Word for word, restate the lines from the start of the data down to the line with "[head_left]", both included.

Start of LISTED ENTRIES

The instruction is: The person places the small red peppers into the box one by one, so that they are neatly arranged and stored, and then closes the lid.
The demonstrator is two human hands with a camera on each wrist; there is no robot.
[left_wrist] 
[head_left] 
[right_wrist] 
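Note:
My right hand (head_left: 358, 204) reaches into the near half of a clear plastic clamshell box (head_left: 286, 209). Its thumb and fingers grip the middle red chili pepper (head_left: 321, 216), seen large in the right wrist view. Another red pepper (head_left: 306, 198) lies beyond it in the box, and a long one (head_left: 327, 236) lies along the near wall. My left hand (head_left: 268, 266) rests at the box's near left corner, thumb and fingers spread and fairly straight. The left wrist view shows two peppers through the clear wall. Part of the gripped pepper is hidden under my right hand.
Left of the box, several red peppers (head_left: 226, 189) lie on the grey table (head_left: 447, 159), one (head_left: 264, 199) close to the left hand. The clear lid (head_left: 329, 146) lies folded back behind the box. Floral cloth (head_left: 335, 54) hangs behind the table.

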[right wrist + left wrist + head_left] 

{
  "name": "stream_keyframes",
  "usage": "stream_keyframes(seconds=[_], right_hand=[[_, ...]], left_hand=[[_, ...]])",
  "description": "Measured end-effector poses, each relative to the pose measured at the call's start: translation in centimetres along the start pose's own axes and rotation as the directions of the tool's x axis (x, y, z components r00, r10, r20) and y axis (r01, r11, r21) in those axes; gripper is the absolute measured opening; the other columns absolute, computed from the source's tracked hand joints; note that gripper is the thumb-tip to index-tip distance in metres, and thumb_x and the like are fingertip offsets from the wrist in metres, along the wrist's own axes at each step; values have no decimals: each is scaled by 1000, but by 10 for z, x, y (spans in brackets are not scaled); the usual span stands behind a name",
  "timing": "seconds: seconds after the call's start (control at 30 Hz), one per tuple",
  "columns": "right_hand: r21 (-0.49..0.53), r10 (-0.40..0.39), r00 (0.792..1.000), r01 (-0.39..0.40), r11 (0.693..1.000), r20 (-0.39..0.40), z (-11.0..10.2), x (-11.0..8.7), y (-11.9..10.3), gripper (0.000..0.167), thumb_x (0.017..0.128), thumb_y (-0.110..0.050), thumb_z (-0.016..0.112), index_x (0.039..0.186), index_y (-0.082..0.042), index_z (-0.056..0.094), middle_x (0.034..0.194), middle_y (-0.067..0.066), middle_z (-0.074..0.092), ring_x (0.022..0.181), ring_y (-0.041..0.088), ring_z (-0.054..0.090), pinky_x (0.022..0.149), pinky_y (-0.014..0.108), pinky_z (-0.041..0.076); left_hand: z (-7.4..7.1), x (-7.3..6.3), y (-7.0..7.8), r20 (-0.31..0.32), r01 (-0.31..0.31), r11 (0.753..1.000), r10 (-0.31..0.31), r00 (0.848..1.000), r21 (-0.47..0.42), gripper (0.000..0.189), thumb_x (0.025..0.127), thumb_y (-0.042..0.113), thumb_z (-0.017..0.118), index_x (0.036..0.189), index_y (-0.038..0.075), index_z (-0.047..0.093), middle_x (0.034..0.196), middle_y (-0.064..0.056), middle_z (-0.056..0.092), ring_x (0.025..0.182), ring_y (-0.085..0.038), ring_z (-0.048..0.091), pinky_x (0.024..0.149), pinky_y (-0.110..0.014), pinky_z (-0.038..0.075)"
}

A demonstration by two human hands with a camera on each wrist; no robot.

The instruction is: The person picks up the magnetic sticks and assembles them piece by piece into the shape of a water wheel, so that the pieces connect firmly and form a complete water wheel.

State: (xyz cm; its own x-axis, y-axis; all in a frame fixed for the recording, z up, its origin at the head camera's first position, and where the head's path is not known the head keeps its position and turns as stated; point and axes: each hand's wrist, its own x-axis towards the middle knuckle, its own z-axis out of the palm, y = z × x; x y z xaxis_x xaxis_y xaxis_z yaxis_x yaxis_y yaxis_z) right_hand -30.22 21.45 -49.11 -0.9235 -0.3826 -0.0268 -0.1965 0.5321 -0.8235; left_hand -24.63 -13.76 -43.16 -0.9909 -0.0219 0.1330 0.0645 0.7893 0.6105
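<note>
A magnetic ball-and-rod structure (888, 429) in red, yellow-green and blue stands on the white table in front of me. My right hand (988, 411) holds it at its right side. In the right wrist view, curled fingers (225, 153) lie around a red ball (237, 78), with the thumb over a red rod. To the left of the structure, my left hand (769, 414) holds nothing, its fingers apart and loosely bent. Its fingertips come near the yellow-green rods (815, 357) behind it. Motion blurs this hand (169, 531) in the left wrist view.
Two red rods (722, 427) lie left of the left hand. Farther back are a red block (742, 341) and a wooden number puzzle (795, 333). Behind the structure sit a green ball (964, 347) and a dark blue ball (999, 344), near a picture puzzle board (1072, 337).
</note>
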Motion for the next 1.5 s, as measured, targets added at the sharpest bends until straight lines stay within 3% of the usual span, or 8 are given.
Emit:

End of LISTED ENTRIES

=== ANSWER AREA ===
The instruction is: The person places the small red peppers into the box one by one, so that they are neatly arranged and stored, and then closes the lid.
The demonstrator is two human hands with a camera on each wrist; there is no robot.
[left_wrist] 
[head_left] 

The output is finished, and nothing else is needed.